BRIEF DESCRIPTION OF THE DRAWINGS
[0015] The subject matter disclosed herein is particularly pointed
out and distinctly claimed in the claims at the conclusion of the
specification. The foregoing and other objects, features, and
advantages of the disclosed embodiments will be apparent from the
following detailed description taken in conjunction with the
accompanying drawings.
[0016] FIG. 1 is a network diagram utilized to describe the various
disclosed embodiments.
[0017] FIG. 2 is a schematic diagram of a validation system
according to an embodiment.
[0018] FIG. 3 is a flowchart illustrating a method for completing
an electronic document according to an embodiment.
[0019] FIG. 4 is a flowchart illustrating a method for creating a
dataset based on at least one electronic document according to an
embodiment.
DETAILED DESCRIPTION
[0020] It is important to note that the embodiments disclosed
herein are only examples of the many advantageous uses of the
innovative teachings herein. In general, statements made in the
specification of the present application do not necessarily limit
any of the various claimed embodiments. Moreover, some statements
may apply to some inventive features but not to others. In general,
unless otherwise indicated, singular elements may be in plural and
vice versa with no loss of generality. In the drawings, like
numerals refer to like parts through several views.
[0021] The various disclosed embodiments include a method and
system for completing an electronic document including data of a
transaction. In an embodiment, a dataset is created based on the
electronic document. A template of transaction attributes is
created based on the dataset. Based on the template created for the
electronic document, it is determined whether a data element in the
electronic document is incomplete. When it is determined that a
data element in the electronic document is incomplete, one or more
data sources are searched for complementary data for the incomplete
data element. Based on the incomplete data element and the
complementary data, a complete data element is generated. The
complete data element is associated with the electronic
document.
[0022] The disclosed embodiments allow for automatic completion of,
for example, documents providing evidentiary proof of transactions.
More specifically, the disclosed embodiments include providing
structured dataset templates for electronic documents, thereby
allowing for more accurately identifying incomplete data elements
in electronic documents that are unstructured, semi-structured, or
otherwise lacking a known structure. For example, a price that
appears smudged in an image of an invoice may be identified based
on data in a "price" field of a structured template, and
complementary price data may be used to generate a complete price
data element.
[0023] FIG. 1 shows an example network diagram 100 utilized to
describe the various disclosed embodiments. In the example network
diagram 100, a complete data generator 120, an enterprise system
130, a database 140, and a plurality of data sources 150-1 through
150-N (hereinafter referred to individually as a data source 150
and collectively as data sources 150, merely for simplicity
purposes), are communicatively connected via a network 110. The
network 110 may be, but is not limited to, a wireless, cellular or
wired network, a local area network (LAN), a wide area network
(WAN), a metro area network (MAN), the Internet, the worldwide web
(WWW), similar networks, and any combination thereof.

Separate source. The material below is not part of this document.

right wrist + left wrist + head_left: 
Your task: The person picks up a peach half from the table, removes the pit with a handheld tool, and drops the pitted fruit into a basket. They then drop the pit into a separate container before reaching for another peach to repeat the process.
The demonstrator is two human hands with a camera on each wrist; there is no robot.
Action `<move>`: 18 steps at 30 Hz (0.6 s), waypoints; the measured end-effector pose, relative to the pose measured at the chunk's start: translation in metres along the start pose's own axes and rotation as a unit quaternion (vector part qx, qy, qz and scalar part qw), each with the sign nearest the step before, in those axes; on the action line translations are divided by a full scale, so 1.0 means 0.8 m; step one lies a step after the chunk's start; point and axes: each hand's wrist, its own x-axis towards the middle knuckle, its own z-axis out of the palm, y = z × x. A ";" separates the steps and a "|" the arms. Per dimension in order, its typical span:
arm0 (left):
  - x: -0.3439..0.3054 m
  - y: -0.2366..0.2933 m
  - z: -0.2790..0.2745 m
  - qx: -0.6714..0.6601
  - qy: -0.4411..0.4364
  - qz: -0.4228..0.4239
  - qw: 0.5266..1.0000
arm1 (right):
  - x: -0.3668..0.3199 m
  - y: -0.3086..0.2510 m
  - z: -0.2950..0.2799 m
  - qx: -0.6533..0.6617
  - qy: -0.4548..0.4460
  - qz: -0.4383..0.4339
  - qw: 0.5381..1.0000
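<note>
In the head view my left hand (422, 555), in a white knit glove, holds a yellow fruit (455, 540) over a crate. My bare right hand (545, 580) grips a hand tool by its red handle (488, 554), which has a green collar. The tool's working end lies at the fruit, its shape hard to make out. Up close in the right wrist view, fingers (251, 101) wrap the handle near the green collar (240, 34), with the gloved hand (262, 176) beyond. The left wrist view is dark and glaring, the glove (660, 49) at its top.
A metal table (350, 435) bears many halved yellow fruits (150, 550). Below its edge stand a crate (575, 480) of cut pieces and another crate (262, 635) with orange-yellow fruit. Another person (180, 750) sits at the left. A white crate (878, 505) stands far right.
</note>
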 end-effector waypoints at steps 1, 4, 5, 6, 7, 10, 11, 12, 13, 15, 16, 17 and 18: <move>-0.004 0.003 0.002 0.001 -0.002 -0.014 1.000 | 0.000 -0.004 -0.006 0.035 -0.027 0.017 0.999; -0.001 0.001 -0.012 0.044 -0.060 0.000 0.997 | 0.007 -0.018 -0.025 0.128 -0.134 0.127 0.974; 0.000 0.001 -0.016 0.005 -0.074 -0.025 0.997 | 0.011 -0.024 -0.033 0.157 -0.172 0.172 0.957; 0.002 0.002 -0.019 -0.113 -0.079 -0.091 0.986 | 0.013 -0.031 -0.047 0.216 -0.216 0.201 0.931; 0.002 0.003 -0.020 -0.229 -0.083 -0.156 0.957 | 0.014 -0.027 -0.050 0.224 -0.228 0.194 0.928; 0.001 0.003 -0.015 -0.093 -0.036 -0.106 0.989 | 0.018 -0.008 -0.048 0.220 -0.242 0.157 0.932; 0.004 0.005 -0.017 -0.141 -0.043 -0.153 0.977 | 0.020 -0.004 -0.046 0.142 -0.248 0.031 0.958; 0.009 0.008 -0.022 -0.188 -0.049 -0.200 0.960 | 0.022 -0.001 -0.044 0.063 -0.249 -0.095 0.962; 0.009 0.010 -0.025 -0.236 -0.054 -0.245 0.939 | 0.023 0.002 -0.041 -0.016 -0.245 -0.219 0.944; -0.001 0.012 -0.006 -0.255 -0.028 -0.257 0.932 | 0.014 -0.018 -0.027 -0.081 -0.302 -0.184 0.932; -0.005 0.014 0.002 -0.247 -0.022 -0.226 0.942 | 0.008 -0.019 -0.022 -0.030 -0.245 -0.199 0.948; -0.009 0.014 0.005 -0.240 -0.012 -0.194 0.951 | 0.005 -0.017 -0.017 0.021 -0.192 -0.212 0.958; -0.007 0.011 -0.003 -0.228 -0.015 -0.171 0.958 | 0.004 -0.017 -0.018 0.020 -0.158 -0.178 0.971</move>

[0024] The enterprise system 130 is associated with an enterprise,
and may store data related to purchases made by the enterprise or
representatives of the enterprise as well as data related to the
enterprise itself. The enterprise may be, but is not limited to, a
business whose employees may purchase goods and services subject to
VAT taxes while abroad. The enterprise system 130 may be, but is
not limited to, a server, a database, an enterprise resource
planning system, a customer relationship management system, or any
other system storing relevant data.
[0025] The data stored by the enterprise system 130 may include,
but is not limited to, electronic documents (e.g., an image file
showing, for example, a scan of an invoice, a text file, a
spreadsheet file, etc.). Each electronic document may show, e.g.,
an invoice, a tax receipt, a purchase number record, a VAT reclaim
request, and the like. Data included in each electronic document
may be structured, semi-structured, unstructured, or a combination
thereof. The structured or semi-structured data may be in a format
that is not recognized by the complete data generator 120 and,
therefore, may be treated as unstructured data.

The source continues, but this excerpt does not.